Haxted Watermill is a much-restored Grade II listed watermill in Surrey, England, close to the border with Kent, and is powered by the River Eden.

==History==
The mill was first mentioned in the will of Sir Reginald de Cobham in 1361. The western half of the current building, constructed on the foundations of the 14th Century mill, dates to about 1680 and the eastern half dates to 1797. The mill was last used to grind flour in 1919 but worked until 1945, grinding meal for local farmers. The last miller was Thomas Stanford whose family had operated the mill for the previous two centuries. Purchased by Mr Woodrow in 1949, he spent the next twenty years restoring the machinery to working order. The mill was opened as a museum of water milling and water pumping in 1966. In recent years it has operated as a bar and brasserie but is now closed. In 2016, planning permission was granted to site three shepherd huts on the adjoining site as guest accommodation for visitors to the mill.

==Machinery==

The current overshot waterwheel has a diameter of 10 ft and a width of 9 ft.
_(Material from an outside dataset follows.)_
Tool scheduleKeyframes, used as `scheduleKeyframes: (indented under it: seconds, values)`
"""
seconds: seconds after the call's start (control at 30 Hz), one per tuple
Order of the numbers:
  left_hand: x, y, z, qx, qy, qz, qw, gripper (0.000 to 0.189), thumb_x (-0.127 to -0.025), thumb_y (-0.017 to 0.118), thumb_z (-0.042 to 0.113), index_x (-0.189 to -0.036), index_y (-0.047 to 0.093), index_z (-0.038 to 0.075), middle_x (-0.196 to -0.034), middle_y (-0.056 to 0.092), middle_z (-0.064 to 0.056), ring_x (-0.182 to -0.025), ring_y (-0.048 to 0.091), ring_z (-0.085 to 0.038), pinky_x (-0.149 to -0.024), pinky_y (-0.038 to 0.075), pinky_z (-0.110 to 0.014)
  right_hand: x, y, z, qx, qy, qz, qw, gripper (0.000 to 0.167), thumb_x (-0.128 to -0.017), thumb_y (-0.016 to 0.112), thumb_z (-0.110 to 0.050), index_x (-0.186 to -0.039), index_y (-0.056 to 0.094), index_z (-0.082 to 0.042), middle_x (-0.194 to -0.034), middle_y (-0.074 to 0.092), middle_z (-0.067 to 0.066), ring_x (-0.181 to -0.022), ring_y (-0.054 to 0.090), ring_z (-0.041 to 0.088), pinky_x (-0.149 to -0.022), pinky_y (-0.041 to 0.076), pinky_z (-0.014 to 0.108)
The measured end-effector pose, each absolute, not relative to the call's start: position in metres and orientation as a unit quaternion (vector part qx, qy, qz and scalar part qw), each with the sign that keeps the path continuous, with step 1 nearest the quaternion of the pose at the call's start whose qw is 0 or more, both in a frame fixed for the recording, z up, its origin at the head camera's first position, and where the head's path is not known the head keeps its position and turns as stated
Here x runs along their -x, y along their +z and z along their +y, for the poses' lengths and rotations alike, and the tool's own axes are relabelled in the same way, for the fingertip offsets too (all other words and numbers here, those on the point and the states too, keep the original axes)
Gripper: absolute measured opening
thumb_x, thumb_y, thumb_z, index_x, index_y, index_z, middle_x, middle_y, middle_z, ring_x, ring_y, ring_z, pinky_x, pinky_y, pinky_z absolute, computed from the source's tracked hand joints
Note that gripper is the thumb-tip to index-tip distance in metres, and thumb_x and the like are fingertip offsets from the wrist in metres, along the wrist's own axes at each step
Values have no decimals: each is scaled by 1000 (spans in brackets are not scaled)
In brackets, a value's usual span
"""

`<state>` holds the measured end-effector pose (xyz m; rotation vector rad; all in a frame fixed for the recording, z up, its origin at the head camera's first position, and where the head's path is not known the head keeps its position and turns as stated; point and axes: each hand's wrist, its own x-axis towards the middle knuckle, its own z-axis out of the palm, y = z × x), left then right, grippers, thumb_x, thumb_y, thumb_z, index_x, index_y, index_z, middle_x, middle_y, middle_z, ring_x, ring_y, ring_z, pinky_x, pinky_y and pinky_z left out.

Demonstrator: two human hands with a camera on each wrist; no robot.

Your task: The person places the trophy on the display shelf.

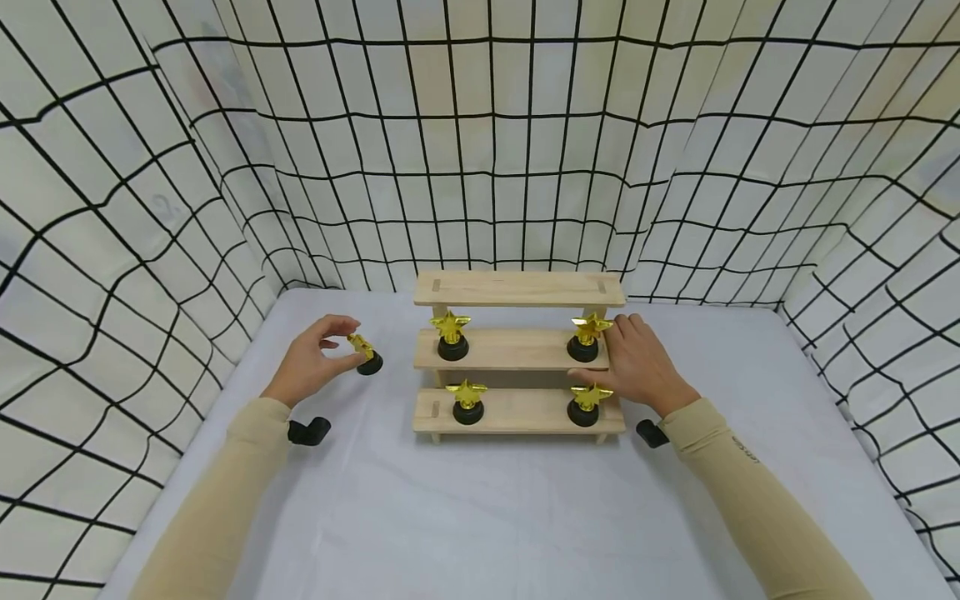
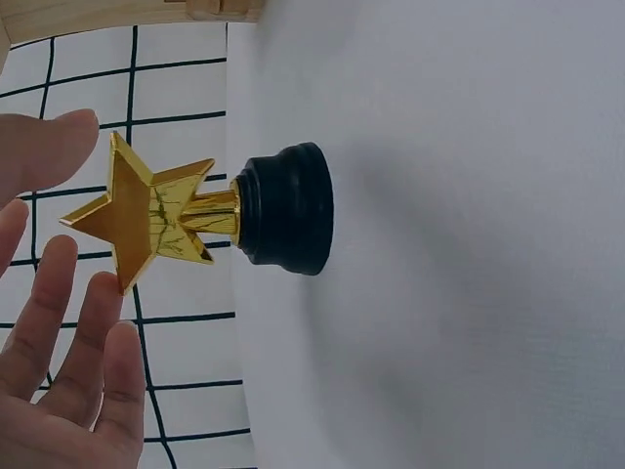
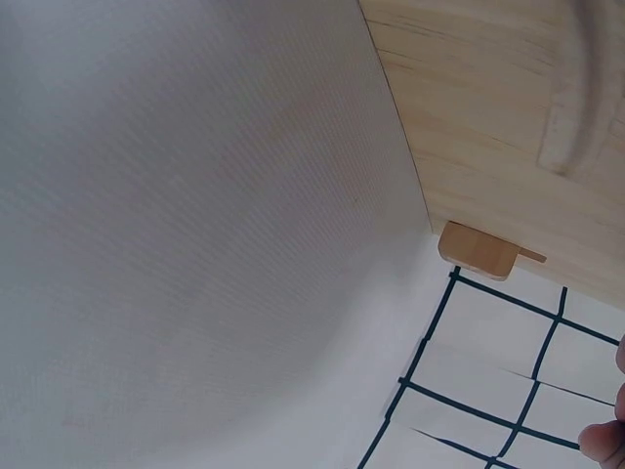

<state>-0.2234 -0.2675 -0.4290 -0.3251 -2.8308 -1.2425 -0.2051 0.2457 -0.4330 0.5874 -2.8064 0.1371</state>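
My left hand [image 1: 318, 358] is around a gold star trophy [image 2: 186, 210] with a black base, which stands on the white tabletop left of the shelf. In the left wrist view the thumb is apart from the star and a fingertip is right at its lower point. My right hand [image 1: 643, 367] holds the right end of a three-tier wooden shelf [image 1: 517, 348], thumb along the front of the middle tier and fingers at the far side. Just a few right fingertips [image 3: 604, 442] show in the right wrist view.
Similar star trophies stand on the shelf: a left one [image 1: 452, 346] and a right one [image 1: 583, 348] on the middle tier, a left one [image 1: 468, 412] and a right one [image 1: 582, 414] on the bottom tier. White walls with black grid lines [image 1: 491, 117] enclose the table [image 1: 480, 517].
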Motion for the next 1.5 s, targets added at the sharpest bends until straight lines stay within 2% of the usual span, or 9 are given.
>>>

It was installed in about 1830, but by 1972 the 72 iron buckets had failed and were replaced by fibreglass replicas. The bearing-stone for an earlier, undershot waterwheel was found during renovation and this dates to the fourteenth century. In full working order the current wheel produced about 11 hp, rotating at 8 r.p.m. and driving three pairs of millstones, through gearing, at 120 r.p.m. The pit wheel and wallower are of the same date as the waterwheel, but the great spur wheel, made of oak with applewood teeth, has been dated to 1680. The mill originally operated three pairs of French burr millstones. At some stage a fourth pair was added, driven from a shaft off the crown wheel, but this was too much for the machinery and was disconnected.